NVBit Tutorial: MOV Instruction Replacement

Github repo: https://github.com/eunomia-bpf/nvbit-tutorial

⚠️ WARNING: Research/Educational Tool Only This tool has 100-1000x overhead. Use only for: - Learning instruction replacement concepts - Research (fault injection, custom operations) - Small-scale testing

NOT for production or performance profiling!

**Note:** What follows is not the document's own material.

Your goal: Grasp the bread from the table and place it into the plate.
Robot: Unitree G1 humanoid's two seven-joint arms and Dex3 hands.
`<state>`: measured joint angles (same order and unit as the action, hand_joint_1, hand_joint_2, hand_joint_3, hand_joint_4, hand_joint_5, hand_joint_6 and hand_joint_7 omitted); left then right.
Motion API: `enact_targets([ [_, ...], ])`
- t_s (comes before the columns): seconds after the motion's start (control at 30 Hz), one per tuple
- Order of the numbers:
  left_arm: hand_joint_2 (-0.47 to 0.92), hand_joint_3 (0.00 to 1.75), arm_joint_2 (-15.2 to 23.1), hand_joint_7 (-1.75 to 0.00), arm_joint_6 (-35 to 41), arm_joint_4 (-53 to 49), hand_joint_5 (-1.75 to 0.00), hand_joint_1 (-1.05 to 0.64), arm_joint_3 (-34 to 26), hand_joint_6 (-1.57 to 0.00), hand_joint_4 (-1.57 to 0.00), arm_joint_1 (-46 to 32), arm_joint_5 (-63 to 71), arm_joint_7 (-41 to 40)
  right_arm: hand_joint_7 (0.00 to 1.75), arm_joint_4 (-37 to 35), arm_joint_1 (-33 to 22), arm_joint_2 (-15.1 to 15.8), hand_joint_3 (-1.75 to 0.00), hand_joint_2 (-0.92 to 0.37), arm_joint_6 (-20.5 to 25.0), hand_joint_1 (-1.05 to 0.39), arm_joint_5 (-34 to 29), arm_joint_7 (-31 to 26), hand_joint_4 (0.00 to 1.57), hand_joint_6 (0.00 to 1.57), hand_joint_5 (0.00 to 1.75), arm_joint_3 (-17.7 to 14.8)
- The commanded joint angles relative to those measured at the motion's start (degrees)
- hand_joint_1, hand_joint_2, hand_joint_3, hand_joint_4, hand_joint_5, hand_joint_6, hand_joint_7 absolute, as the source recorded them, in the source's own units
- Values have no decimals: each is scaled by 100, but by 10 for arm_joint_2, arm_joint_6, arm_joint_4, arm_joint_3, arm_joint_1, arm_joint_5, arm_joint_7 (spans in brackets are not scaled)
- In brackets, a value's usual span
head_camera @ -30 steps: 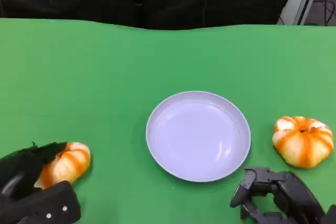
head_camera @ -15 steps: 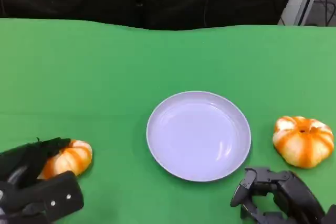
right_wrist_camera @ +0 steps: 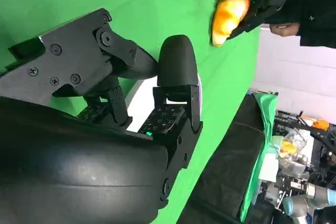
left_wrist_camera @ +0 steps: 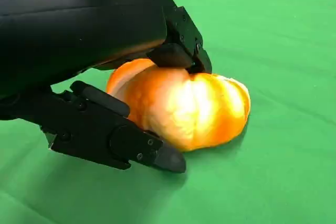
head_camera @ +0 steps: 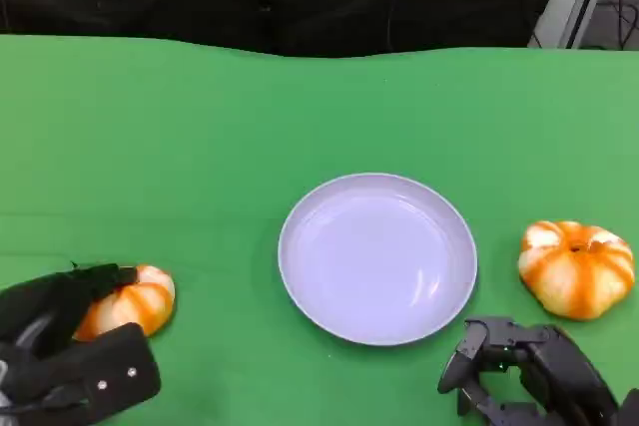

TL;DR: Replaces MOV instructions with custom function calls. Demonstrates how to modify GPU code at runtime.

Overview

The mov_replace tool intercepts all MOV (move) instructions in a CUDA kernel and replaces them with calls to a custom device function that performs the equivalent operation. This demonstrates several advanced capabilities of NVBit: removing original instructions, reading and writing registers directly, handling different operand types (immediate values, registers, uniform registers), and preserving the original semantics of an instruction.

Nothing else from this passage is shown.